**Work required:** Give back exactly the lines of the material below, starting with the line with "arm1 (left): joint" and going on through the line with "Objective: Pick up".

**Listed entries:**

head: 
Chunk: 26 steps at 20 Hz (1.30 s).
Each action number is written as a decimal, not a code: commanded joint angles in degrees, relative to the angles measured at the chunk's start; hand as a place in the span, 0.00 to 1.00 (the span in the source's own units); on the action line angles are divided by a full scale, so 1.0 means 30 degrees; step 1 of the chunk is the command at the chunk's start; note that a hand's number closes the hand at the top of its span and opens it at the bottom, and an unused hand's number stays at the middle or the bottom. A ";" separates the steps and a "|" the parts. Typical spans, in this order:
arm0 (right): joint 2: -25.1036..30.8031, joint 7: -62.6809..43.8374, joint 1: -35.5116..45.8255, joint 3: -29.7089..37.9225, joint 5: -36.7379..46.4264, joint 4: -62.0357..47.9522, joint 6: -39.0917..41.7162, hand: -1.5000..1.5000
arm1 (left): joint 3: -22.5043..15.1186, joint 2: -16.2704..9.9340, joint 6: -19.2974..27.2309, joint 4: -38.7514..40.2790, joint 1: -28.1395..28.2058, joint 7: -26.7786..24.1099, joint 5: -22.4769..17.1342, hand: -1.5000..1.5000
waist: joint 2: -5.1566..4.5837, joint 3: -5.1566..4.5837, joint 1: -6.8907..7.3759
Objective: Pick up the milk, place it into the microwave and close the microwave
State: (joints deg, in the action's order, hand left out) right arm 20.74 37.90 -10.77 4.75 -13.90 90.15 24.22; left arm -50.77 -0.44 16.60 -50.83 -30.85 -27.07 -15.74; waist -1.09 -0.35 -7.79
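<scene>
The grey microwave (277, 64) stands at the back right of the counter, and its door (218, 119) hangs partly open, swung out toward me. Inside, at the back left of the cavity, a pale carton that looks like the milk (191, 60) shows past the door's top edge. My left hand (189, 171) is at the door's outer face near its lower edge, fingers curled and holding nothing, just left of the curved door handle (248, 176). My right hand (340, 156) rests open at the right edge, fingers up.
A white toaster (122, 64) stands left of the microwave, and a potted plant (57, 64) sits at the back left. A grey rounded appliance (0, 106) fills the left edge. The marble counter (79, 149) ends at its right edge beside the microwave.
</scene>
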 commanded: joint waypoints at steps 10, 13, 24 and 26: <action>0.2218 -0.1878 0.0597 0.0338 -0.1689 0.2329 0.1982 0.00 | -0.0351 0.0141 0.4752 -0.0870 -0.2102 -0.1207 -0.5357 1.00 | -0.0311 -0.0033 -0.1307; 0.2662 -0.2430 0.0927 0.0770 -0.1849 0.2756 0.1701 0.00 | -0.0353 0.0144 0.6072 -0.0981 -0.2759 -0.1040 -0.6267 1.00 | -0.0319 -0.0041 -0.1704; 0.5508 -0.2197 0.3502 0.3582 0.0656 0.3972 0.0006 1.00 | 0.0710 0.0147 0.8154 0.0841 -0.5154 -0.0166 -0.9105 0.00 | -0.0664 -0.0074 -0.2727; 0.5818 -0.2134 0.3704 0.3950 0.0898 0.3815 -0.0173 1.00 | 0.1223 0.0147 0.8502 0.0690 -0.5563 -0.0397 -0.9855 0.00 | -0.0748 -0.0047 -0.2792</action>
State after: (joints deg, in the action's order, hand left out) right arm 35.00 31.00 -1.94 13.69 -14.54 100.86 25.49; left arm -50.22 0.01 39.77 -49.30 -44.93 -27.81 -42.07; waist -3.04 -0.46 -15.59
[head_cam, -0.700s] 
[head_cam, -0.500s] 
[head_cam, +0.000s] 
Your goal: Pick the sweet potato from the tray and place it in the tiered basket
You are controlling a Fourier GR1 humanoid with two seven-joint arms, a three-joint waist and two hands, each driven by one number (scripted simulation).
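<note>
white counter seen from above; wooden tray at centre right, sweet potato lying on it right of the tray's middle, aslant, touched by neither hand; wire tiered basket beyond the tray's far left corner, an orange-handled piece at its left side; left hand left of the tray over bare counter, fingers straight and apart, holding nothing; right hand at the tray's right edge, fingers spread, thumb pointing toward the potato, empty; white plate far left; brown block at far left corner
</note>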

**Finished exercise:**
arm1 (left): joint 3: -22.5043..15.1186, joint 2: -16.2704..9.9340, joint 6: -19.2974..27.2309, joint 4: -38.7514..40.2790, joint 1: -28.1395..28.2058, joint 7: -26.7786..24.1099, joint 5: -22.4769..17.1342, hand: -1.5000..1.5000
waist: joint 2: -5.1566..4.5837, joint 3: -5.1566..4.5837, joint 1: -6.8907..7.3759
Objective: Pick up the milk, place it into the microwave and close the microwave

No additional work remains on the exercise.